03/2026 Notice of Annual General Meeting

Published 21 May 2026

Notice is hereby given that the Annual General Meeting of Assuranceforeningen Gard - gjensidig – (the “Association”) will be held at Arendal Kulturhus, Sam Eydes plass 2, 4836 Arendal, Norway, on Wednesday 17 June 2026 at 11:30 a.m. for the following purposes:

I To receive the Annual Report and Accounts for the year to 31 December 2025 and, if thought fit, to adopt them.

II To elect members of the Board of Directors

Nils Aden, Turid Grotmoll and Marit Lunde shall retire by rotation but can be re-elected.

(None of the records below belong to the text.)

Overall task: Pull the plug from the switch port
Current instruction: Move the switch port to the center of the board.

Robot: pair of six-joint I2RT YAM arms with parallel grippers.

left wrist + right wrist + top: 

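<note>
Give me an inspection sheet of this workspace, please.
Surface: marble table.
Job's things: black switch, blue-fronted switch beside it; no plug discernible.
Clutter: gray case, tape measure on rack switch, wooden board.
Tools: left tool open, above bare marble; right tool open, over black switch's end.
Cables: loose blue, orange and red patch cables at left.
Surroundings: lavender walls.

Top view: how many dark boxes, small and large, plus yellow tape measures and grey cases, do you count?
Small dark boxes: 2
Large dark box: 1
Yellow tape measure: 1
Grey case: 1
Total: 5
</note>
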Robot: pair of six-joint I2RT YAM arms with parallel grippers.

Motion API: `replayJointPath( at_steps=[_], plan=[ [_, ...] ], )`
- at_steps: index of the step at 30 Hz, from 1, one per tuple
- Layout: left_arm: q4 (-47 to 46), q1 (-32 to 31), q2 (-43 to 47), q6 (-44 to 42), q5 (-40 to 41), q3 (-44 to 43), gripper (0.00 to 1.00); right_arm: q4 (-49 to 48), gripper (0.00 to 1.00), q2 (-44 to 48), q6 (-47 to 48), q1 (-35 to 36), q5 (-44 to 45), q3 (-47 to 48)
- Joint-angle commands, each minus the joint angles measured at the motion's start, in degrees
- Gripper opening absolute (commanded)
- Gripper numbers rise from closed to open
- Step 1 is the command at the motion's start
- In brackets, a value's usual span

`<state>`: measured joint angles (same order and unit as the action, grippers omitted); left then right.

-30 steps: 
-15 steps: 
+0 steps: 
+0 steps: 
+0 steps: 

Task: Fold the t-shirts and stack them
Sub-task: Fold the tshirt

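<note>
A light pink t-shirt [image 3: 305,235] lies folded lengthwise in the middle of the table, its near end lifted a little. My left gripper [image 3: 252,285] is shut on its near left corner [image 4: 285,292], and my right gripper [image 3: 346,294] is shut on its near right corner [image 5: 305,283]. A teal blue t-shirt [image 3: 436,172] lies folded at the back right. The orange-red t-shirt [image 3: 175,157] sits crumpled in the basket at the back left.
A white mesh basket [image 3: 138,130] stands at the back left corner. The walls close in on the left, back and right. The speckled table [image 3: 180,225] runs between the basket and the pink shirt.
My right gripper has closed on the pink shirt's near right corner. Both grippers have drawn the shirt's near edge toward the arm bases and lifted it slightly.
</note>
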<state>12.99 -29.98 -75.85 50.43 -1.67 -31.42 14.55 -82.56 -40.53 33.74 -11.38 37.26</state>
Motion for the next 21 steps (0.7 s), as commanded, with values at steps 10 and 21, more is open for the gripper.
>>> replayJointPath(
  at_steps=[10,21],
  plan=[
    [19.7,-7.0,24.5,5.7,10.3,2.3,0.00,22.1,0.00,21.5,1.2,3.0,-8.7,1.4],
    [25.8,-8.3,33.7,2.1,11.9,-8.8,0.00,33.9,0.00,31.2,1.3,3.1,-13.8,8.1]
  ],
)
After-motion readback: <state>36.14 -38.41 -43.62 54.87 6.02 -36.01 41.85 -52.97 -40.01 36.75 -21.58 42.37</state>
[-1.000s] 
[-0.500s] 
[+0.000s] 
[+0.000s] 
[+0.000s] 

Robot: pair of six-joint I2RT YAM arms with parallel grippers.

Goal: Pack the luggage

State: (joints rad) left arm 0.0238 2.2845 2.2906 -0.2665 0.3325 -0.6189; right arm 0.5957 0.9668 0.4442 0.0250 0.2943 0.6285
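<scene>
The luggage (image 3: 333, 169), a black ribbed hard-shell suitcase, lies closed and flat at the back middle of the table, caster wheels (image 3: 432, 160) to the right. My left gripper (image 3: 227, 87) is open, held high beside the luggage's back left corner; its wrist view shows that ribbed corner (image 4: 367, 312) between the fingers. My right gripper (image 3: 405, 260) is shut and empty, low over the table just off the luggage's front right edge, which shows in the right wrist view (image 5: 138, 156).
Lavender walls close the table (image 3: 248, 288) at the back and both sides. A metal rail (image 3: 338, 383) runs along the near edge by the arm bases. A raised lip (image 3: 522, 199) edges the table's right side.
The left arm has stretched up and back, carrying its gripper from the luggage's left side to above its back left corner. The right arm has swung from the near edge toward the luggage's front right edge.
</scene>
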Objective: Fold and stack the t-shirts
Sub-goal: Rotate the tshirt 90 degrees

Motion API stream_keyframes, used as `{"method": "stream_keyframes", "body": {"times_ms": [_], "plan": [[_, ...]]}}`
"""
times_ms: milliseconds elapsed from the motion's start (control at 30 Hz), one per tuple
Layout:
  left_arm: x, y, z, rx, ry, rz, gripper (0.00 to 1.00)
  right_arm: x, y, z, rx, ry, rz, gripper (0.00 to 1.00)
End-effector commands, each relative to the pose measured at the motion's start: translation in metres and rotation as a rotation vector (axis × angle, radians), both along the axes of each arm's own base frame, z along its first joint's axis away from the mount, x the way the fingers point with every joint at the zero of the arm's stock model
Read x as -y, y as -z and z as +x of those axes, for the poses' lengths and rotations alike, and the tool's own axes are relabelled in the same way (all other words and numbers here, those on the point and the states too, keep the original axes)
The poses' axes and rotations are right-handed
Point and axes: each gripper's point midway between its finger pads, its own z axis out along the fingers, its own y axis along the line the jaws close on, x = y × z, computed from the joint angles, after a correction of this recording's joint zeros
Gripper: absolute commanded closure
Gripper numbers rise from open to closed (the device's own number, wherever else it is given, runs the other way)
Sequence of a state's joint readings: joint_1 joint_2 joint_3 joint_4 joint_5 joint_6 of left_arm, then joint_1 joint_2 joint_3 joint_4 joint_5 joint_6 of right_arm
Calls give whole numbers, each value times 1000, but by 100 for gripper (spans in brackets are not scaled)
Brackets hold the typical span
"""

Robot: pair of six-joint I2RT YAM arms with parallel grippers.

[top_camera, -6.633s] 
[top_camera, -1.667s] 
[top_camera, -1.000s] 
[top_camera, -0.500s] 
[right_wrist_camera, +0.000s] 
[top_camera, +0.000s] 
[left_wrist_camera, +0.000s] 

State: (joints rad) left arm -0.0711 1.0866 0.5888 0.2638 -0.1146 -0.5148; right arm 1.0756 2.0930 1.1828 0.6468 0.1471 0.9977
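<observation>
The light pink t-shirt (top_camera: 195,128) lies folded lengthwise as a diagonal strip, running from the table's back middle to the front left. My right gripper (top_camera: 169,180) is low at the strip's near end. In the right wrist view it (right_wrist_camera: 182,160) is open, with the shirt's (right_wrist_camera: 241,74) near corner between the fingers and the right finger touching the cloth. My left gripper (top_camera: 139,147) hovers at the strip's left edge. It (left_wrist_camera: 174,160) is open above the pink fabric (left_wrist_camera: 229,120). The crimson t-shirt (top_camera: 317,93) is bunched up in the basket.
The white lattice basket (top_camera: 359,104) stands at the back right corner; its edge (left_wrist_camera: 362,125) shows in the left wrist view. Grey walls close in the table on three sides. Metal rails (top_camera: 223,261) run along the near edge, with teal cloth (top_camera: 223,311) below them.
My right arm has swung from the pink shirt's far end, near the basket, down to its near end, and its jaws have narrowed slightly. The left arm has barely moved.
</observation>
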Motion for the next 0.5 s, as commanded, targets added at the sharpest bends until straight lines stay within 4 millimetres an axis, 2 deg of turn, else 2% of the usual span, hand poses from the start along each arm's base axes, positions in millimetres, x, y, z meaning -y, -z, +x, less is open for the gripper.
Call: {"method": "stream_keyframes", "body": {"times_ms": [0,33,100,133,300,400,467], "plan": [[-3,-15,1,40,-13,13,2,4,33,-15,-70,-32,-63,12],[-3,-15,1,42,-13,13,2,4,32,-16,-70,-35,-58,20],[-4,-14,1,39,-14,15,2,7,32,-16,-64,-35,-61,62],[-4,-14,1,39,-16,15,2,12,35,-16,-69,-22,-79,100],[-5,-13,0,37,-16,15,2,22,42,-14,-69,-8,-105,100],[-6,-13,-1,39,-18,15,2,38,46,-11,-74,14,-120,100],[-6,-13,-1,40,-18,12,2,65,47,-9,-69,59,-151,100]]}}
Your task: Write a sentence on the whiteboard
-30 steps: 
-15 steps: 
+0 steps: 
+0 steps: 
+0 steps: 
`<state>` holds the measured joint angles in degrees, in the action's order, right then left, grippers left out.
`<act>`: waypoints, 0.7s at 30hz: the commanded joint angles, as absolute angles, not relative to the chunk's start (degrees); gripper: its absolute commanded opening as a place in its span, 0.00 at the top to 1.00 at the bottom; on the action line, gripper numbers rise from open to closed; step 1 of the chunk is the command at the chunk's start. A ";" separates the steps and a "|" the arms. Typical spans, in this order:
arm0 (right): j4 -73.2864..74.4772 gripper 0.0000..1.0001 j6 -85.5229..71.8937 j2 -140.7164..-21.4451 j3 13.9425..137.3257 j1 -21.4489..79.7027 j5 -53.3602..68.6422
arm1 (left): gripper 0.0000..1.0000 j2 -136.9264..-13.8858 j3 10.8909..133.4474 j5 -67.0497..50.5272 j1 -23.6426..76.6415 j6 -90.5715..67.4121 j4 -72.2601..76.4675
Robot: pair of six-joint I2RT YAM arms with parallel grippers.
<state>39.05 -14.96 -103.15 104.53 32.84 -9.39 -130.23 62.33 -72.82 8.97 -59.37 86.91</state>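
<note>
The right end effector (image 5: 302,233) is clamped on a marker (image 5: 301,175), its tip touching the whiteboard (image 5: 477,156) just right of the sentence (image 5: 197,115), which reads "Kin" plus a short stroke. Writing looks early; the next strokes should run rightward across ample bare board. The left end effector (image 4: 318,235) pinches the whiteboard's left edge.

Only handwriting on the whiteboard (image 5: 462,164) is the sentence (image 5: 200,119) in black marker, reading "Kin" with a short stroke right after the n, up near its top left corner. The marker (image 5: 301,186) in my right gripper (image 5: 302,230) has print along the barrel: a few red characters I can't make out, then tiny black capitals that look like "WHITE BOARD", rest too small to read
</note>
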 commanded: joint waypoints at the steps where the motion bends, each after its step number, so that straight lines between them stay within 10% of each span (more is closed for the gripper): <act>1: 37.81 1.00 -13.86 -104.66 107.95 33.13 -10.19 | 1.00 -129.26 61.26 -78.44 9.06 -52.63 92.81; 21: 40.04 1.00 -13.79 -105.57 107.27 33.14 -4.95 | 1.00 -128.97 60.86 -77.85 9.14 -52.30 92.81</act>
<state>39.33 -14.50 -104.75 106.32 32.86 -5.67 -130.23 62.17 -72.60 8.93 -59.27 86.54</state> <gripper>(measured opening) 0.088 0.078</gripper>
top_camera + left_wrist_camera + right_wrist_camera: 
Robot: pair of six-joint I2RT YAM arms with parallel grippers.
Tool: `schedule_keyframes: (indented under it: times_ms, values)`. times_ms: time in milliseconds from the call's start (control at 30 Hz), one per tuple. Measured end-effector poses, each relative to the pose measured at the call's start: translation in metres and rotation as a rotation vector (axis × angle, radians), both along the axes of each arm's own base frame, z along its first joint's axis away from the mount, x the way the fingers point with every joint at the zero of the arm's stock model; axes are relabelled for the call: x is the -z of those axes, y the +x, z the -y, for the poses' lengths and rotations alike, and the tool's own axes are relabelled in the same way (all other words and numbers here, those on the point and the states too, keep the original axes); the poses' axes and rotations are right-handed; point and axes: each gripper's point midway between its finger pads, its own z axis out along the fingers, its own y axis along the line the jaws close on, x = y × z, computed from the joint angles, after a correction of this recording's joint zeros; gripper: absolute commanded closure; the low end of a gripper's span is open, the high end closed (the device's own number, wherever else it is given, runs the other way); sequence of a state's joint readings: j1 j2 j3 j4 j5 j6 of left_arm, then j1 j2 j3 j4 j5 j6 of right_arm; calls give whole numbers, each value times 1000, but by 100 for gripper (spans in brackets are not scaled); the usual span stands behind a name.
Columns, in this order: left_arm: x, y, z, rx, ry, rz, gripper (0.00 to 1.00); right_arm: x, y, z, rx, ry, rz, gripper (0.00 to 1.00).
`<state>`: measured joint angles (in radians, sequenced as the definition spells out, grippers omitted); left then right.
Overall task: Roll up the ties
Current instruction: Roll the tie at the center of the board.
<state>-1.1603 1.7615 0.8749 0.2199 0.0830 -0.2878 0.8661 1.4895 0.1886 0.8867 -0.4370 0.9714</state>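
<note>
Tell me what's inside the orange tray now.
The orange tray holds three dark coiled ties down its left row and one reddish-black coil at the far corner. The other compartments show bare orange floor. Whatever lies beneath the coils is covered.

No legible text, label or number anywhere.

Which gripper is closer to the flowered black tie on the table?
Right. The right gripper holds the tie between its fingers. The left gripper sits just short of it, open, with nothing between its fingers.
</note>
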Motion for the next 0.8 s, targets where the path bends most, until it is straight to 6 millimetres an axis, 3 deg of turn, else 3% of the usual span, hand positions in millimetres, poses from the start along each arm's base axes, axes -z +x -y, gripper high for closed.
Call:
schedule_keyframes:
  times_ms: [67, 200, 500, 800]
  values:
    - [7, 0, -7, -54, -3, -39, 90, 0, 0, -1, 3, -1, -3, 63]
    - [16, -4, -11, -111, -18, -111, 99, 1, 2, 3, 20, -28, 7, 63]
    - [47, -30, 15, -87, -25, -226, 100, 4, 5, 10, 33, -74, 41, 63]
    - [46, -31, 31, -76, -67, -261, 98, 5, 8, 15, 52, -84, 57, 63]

III To amend the Statutes of the Association

A number of amendments are recommended, including making the Statutes gender neutral. These amendments can be summarized as follows (amendments reflected by underlining and strike-through):

Article 2.1

“…Rules” means the Rules of the Association for P&I and Defence cover for ships and other floating structures, or the Rules of the Association for P&I cover of mobile offshore units or the Rules of the Association for Charterers cover, as the case may be….”

Article 4.7 second sentence

“…The right to vote or abstain from voting at the Association’s General Meeting shall be exercised by Gard P. & I. (Bermuda) Ltd. on behalf of all mMembers in of the Association.”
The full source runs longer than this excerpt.